L'ouvrage que nous offrons au public a un rapport direct avec les moeurs, par les grands exemples dont il est rempli, et par les réflexions qu'on y a semées. Réunissant l'utile à l'agréable, il doit plaire, surtout à la classe des lecteurs que nous avons en vue. C'est un fait, que la plupart des livres d'histoire ennuient les enfans. Nos recueils de poésies leur nuisent, parce qu'ils sont faits par des gens peu difficiles ou peu scrupuleux. Nos fabulistes même ne respectent pas assez ceux à qui les fables s'adressent principalement. Il y a, dans la plupart de leurs recueils, des contes trop libres, des fables indécentes, et quelquefois des ornemens typographiques pires que tout cela. Il est cependant de la plus grande importance, pour les moeurs et pour le goût, de n'offrir aux jeunes gens que des ouvrages très-épurés et bien écrits. Le premier mauvais livre qu'ils lisent, les dégoûte ordinairement de tous les bons.

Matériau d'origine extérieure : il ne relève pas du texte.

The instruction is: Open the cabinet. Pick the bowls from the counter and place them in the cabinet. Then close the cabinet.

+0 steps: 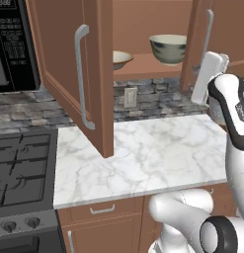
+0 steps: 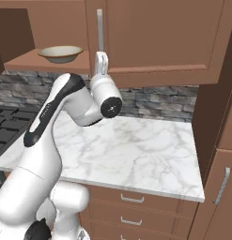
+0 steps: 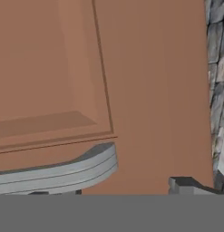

Les gens instruits s'apercevront aisément que nos meilleurs écrivains l’ont enrichi. Il est à désirer que messieurs les professeurs l'adoptent, sur-tout dans les
hautes classes, et le fassent lire journellement. Les enfans, exercés à rendre compte, de vive-voix et sur-le-champ, de tel ou tel morceau, contracteront l'habitude de parler purement, et graveront, dans leur mémoire, des traits de bienfaisance, d'humanité et de générosité, etc., qui élèveront leurs ame aux vertus nobles et touchantes.
Heureux les enfans dont les instituteurs sages et vigilans travaillent de concert avec des parens attentifs et chrétiens, à perfectionner leur ame, et à orner leur esprit par la culture ! Mais en vain donnera-t-on aux enfans des leçons de vertu et de probité ; en vain se fera-t-on honneur de leur débiter les maximes les plus héroïques de la sagesse, si les parens et les maîtres, en les démentant eux-mêmes par des moeurs opposées, affaiblissent l'impression qu'elles auraient pu faire. Loin de leur inspirer des sentimens de vertu par ces impressions contredites par l'exemple, on les accoutume à penser de bonne heure que la vertu n'est qu'un nom ; que les maximes qu'on leur débite ne sont qu'un langage qui a passé du père aux enfans, mais que l'usage a toujours contredit, et que ceux qui en ont paru dam tous les temps les plus zélés défenseurs, ont toujours été, au fond, semblables au reste des hommes.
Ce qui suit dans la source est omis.